アニエスベーのファッション観は、離婚後の母子家庭での暮しではぐくまれたといってもいいでしょう。当時の暮らしは決して楽ではなく、アニエスベーは自分や子供が着る服をスーパーの安物から選んでいました。しかし、アニエスベーが普通の人と違うのは、安物の服に自分で手を加えたこと。
元々美術に興味があったアニエスベーは、美的センスに優れており、安物の服でもセンスの良い服に仕上げていました。ELLEの編集者になったのは、そのセンスが認められたからとも言われています。
また、暮らしが楽ではなかったことから、シンプルで飾ることのないデザインを重んじてたのでしょう。アニエスベーが、有名になってからも、かたくなにメジャーファションショーに参加することなく、シンプルななデザイン、こじんまりしたショー(発表)にこだわるのは、そんな背景があったからだと思われます。
アニエスベーのシンプルでいて優しいデザイン、ぬくもりのあるロゴは、自身が苦労しながらもファッションを楽しんでいたことが大きく影響しているのです。
アニエスベーのブランドには、agne`s b FEMME(ファム、レディス)、agne`s b HOMME(オム、メンズ)、agne`s b ENFANT(アンファン、子供服)、agne`s b LOLITA(ロリータ)、agne`s b VOYAGE(ボヤージュ、バッグ)などがあります。
アニエスベーで取り扱うアイテムは、服だけでなく、バッグ、腕時計、メガネなどのアクセサリー類もあります。

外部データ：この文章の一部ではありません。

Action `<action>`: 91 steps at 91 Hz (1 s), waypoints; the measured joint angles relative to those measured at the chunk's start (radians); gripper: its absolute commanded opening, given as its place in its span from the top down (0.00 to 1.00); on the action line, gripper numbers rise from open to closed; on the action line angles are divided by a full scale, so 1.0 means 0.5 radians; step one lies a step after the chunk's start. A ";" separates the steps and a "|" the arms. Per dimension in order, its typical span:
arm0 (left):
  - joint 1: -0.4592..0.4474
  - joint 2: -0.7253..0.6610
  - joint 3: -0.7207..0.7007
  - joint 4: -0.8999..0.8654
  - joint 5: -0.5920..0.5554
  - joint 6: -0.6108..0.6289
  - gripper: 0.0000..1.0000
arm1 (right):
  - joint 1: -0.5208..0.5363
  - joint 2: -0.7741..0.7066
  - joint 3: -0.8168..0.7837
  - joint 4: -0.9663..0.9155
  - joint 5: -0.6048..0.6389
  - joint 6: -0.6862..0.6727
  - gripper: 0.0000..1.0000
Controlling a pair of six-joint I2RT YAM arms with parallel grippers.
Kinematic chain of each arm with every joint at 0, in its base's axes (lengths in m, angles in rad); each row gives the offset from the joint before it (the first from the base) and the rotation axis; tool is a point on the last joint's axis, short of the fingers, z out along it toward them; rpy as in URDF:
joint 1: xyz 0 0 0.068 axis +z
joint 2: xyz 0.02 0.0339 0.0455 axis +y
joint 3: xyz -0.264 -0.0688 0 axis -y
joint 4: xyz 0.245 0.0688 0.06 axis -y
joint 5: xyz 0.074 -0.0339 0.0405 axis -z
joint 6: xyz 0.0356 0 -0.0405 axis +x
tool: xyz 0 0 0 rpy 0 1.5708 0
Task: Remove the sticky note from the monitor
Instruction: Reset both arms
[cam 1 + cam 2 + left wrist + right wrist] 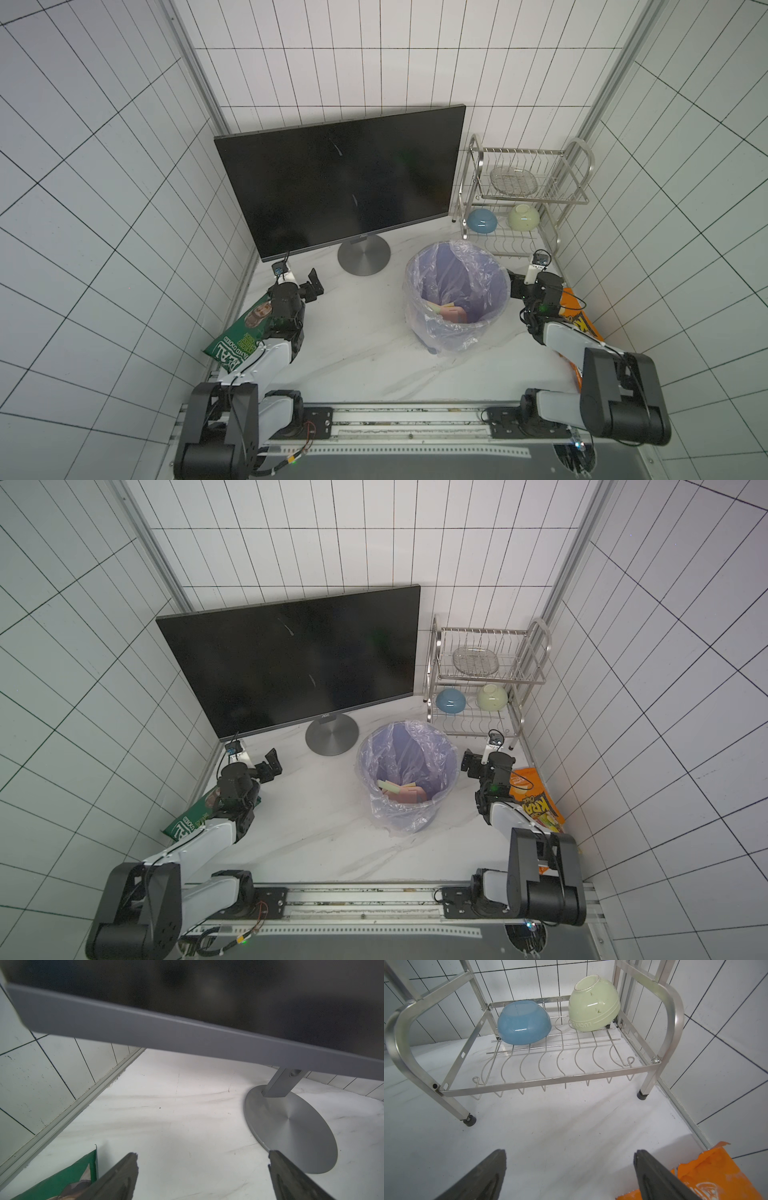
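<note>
The monitor (340, 183) is standing on its round grey base (364, 257) just behind the purple wastebasket (492, 286), toward the robot's left, dark screen facing the arms. Pink and pale green sticky notes (401, 791) are lying at the bottom of the wastebasket, inside its clear liner. The left gripper (202, 1155) is hovering low, well left of the wastebasket, jaws spread wide and gripping nothing. The right gripper (571, 1153) is hanging just right of the wastebasket, jaws likewise apart and empty, facing the dish rack (546, 1082) behind the wastebasket, where a blue bowl (523, 1022) and a green bowl (593, 1005) are resting bottom-up.
</note>
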 measured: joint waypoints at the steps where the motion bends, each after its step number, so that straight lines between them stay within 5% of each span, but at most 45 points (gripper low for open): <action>1: 0.000 0.000 -0.002 0.002 -0.002 0.000 0.02 | 0.000 -0.001 0.000 -0.001 0.002 -0.002 0.01; 91: 0.002 0.288 -0.047 0.353 -0.097 0.127 0.01 | 0.031 0.444 -0.063 0.422 0.121 -0.020 0.01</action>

それら全てにアニエスベーの感性が発揮されているのです。
アニエスベーは、ファッションだけでなく映画にも興味を持っており、独自の映画製作会社も所有しています。2008年には縁の深い映画監督ハーモニーコリンの「ミスター・ロンリー」をサポートしています。この映画の中でマリリンモンローが着る服を、アニエスベーがデザインしています。
アニエスベーはチャリティーにもとても力を入れており、阪神・淡路大震災でTシャツを販売して収益を復興にあてたのは有名な話です。アニエスベーのチャリティーは日本だけでなく、赤十字社やエイズ撲滅、コソボなどに対しても支援してます。
困っている人を助けるというスタンスも、アニエスベー自らが過去に苦しい経験を積んできたからと言えるでしょう。自分が苦労したからこそ分かる、人の苦しみ。アニエスベーは苦しんでいる人たちを放っておけないのです。この優しく暖かいアニエスベーの人柄がデザインに自然と出てくるのでしょう。
アニエスベーの製品は、今後も私たちに体と頭の心地よさを提供し続けてくれることでしょう。